About this task: Give again, word for word, each line from the top of the listing through the line that holds "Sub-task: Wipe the".

◆ ◆ ◆ ◆

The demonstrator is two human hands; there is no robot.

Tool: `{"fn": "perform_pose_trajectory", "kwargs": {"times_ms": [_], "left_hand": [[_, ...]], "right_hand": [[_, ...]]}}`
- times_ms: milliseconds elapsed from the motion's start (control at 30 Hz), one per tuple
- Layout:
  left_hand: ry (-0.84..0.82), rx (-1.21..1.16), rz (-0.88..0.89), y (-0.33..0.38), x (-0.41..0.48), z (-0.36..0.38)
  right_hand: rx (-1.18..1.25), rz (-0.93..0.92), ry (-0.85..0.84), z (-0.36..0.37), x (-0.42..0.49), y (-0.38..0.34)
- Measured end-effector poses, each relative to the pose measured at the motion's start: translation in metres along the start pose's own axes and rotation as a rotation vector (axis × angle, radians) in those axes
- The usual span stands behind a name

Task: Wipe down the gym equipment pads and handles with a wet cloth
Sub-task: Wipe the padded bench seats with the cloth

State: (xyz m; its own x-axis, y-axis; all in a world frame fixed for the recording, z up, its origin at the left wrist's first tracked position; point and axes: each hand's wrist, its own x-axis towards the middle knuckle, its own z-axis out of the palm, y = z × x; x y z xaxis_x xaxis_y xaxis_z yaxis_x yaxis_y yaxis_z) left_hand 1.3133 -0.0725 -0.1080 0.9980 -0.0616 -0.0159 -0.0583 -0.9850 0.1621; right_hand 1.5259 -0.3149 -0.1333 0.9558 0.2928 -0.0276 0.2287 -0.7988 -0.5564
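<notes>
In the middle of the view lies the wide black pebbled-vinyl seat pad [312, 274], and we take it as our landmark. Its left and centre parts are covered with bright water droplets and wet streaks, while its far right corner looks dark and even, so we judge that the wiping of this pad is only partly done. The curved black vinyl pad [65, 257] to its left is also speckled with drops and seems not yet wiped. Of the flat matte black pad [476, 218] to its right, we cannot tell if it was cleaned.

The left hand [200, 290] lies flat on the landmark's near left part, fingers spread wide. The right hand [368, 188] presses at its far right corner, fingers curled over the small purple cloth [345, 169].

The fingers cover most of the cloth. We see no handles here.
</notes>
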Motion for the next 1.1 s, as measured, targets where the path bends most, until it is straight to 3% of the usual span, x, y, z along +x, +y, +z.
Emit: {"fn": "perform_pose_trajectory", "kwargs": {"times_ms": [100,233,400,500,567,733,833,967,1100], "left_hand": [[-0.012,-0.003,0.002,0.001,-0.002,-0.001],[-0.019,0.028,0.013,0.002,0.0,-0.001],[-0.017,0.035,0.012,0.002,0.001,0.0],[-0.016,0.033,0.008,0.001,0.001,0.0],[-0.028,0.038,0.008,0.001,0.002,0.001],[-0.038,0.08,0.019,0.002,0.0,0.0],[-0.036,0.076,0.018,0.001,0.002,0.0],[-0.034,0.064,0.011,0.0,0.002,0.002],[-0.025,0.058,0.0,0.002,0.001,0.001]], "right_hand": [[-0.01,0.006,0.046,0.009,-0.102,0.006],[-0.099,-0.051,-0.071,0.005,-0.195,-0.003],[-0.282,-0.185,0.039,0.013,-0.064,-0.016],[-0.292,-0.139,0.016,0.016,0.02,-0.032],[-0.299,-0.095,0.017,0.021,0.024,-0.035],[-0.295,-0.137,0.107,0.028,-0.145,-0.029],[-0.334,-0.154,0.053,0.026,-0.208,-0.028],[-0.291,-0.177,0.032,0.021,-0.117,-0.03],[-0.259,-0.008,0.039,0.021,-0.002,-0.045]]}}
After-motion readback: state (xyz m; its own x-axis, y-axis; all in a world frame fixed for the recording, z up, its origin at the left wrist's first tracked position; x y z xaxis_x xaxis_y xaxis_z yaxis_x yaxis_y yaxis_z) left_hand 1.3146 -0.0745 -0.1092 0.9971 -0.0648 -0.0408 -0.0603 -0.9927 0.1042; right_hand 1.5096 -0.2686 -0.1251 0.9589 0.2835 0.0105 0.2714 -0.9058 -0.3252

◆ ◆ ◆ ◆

Response below:
The demonstrator is two human hands; there is no robot.

Tool: `{"fn": "perform_pose_trajectory", "kwargs": {"times_ms": [_], "left_hand": [[_, ...]], "right_hand": [[_, ...]]}}`
- times_ms: milliseconds elapsed from the motion's start (control at 30 Hz), one per tuple
- Layout:
  left_hand: ry (-0.84..0.82), rx (-1.21..1.16), rz (-0.88..0.89), y (-0.33..0.38), x (-0.41..0.48), z (-0.36..0.38)
  right_hand: rx (-1.18..1.25), rz (-0.93..0.92), ry (-0.85..0.84), z (-0.36..0.37), x (-0.42..0.49), y (-0.38..0.34)
- Measured end-effector poses, each relative to the pose measured at the motion's start: translation in metres along the start pose's own axes and rotation as a rotation vector (axis × angle, radians) in those axes
- The usual span stands behind a name

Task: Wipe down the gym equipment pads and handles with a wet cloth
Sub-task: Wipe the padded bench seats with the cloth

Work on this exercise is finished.